Ce qui est bien avec les
français, c’est qu’à chaque fois qu’ils élisent un Président de la République,
ils sont déçus par son action sous prétexte qu’elle ne correspond pas à ce qui
leur avait été promis.
Résultat, à chaque élection intermédiaire, ils votent pour l’opposition, et
à l’échéance, renvoie le menteur doublé d’un incapable dans ses foyers. Les
seuls cas où celui-ci a été reconduit correspondent à des situations de
cohabitation qui lui ont permis de se désolidariser du bilan
gouvernemental.
Les causes de cette déception sont nombreuses, à commencer par les grandes
promesses d’un proche avenir radieux que chaque candidat se croit obligé de
faire.
C’est d’ailleurs extraordinaire comme tous ces impétrants ont des tas
d’idées merveilleuses pendant les 6 mois qui précèdent la Présidentielle et qui
s’avèrent beaucoup moins merveilleuses après.
Les politiques ont trop peur d’être considérés comme inutiles s’ils ne
prétendent pas qu’avec une bonne volonté politique on règle tous les problèmes
de la France voire du monde, en trois coups de cuillère à pot. Et ce, sans
fâcher personne et sans effort de quiconque, sauf évidemment, des « nantis
», des fraudeurs voire du grand capital et des banquiers. Pour se mettre à la
portée de leurs électeurs, ils gomment la complexité du monde qui nous entoure
et les contraintes auxquels nous sommes soumis.

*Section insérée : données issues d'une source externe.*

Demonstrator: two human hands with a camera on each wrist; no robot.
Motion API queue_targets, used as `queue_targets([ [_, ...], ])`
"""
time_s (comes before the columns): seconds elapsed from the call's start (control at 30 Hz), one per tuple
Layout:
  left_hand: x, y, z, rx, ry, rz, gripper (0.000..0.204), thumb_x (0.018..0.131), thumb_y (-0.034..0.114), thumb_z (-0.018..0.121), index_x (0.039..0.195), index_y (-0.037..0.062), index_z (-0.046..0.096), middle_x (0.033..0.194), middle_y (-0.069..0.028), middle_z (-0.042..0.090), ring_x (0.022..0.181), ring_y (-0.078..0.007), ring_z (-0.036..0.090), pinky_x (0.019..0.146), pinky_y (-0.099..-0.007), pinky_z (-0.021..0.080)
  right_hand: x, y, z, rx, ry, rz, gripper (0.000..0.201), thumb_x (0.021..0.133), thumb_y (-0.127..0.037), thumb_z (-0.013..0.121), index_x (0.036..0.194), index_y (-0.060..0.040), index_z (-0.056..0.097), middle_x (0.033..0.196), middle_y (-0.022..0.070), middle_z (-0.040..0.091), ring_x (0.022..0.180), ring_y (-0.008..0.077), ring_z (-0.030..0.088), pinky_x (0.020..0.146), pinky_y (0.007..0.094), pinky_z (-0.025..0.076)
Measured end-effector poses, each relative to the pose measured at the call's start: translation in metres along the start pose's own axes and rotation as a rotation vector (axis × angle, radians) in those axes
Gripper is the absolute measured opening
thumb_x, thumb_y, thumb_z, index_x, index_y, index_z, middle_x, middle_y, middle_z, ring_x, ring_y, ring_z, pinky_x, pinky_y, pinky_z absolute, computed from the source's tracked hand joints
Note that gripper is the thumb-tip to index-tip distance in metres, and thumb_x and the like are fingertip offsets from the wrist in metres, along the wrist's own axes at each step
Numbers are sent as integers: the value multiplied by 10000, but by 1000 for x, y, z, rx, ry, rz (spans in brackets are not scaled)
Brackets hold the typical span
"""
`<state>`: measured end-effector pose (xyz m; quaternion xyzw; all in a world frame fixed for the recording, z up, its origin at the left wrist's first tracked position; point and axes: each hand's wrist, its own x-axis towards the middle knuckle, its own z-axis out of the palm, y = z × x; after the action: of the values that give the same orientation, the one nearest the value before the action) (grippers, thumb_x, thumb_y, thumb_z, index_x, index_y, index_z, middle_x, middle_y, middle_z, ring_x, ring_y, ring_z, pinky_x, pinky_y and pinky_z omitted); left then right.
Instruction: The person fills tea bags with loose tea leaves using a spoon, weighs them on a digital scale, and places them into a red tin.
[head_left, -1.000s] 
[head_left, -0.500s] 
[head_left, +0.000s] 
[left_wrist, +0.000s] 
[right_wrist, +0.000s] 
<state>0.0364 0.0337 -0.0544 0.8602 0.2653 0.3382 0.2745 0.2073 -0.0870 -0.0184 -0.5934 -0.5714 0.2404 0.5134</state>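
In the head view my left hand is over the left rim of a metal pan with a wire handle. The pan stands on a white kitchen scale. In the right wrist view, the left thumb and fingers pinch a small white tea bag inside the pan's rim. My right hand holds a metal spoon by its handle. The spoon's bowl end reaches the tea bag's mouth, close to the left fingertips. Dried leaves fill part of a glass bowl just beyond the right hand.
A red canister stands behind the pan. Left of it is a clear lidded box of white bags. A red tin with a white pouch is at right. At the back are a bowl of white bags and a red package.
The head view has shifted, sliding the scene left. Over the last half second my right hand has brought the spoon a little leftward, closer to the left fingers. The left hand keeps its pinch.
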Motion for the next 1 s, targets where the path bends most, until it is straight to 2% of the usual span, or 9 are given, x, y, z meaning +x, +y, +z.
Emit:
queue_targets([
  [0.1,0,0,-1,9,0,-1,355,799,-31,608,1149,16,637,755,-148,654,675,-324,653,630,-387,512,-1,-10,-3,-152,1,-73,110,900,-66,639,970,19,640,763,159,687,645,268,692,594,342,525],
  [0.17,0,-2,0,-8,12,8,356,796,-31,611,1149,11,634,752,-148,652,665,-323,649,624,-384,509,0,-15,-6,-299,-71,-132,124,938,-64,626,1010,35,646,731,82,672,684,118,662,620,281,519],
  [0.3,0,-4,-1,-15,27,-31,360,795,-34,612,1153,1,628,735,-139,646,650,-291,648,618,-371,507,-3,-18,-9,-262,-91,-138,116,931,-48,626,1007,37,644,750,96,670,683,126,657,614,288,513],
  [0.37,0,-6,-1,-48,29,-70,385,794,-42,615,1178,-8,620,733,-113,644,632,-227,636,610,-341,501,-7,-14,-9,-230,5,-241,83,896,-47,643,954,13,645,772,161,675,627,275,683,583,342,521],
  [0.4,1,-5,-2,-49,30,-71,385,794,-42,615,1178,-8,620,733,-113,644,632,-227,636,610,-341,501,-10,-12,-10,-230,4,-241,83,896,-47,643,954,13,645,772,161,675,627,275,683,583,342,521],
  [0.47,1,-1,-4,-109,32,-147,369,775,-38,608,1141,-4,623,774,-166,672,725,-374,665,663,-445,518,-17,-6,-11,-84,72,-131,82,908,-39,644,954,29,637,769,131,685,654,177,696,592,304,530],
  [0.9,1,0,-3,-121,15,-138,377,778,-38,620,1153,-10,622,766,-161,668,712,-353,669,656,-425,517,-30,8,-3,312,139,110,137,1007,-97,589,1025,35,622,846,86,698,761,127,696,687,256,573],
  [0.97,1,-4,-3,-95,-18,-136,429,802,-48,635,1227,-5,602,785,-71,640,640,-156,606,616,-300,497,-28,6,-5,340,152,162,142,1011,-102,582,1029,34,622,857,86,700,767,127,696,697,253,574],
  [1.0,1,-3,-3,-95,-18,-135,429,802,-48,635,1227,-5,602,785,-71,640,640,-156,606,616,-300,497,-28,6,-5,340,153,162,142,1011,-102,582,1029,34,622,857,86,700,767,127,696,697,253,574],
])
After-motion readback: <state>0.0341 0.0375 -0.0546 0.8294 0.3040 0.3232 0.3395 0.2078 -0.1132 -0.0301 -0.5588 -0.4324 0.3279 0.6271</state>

Ce qui est également extraordinaire, c’est cette incapacité qu’ont les
citoyens à aller plus loin que la surface des choses. Cette incapacité à
utiliser à la fois le cœur et la raison pour juger un(e) candidat(e) et ses
propositions. Ou dit autrement, cette capacité à fermer les yeux et l’esprit
pour ne pas voir ou croire ce que l’on n’a pas envie de voir ou croire. On
préfère choisir un candidat qui nous vend du rêve même s’il ne dit rien de
sérieux sur la manière de le réaliser.
On cherche le candidat idéal, le magicien, qui va réussir là où tout le
monde à échoué, sans penser que du magicien à l’illusionniste il n’y a pas
loin !
A choisir sur les seuls critères émotionnels, on s’expose à coup sûr à de
grosses déceptions.
Cette élection présidentielle semble marquer une apothéose en la
matière.
Comment, sinon, expliquer que plus de 50 % des français annoncent leur
intention de voter pour un candidat dont le projet à la si belle apparence,
n’est bâti que sur du vent et un programme économique parfaitement incohérent
sinon dangereux.
Comment expliquer que tant de citoyens se laissent abuser par une méthode
pourtant parfaitement connue depuis que le populisme existe.
On s’appuie sur une indignation souvent justifiée pour entretenir une
critique systématique et sans nuance du « Système », terme suffisamment
vague pour que chacun puisse y mettre tout ce qu’il rejette. Sur cette base, on
proclame de belles idées présentées comme des évidences, sous le mode
« les solutions sont pourtant à portée de main, si elles ne sont pas mises
en œuvre c’est qu’elles dérangent les intérêts des puissants ».
On profite de ces indignations pour nourrir les esprits de pseudo-solutions
nécessairement bonnes puisque le « Système » les rejette. Ainsi, à
partir d’un constat largement excessif, sans nuances et donc en grande partie
injuste, « Ils ont tous faillis », on tente de crédibiliser n’importe
quelle alternative, aussi incohérente soit-elle.
Pire encore, on abuse des bons sentiments de beaucoup de citoyens qui n’ont
pas nécessairement les clés pour se déterminer sur des sujets économiques
complexes, pour les amener dans des politiques qui ont faillis partout
ailleurs.
Enfin, summum de l’habilité, on fait croire à ces même citoyens, que ce sont
leurs choix que l’on ne fait que traduire scrupuleusement en bon et modeste
porte-parole.
Disons-le une bonne fois pour toute, le candidat magicien n’existe pas, les
solutions simples et sans douleur n’existent pas, et méfions-nous de ceux qui
veulent faire table rase de l’existant pour le remplacer, dans un grand soir
merveilleux, par un nouveau monde radieux et populaire. Ceux-là ne cherchent
qu’à nous imposer leur vision manichéenne et simplifiée de la société et de
notre monde, ceux-là ne sont que des bonimenteurs.
Toute ressemblance avec des candidats en lice n’est évidemment pas du tout fortuite.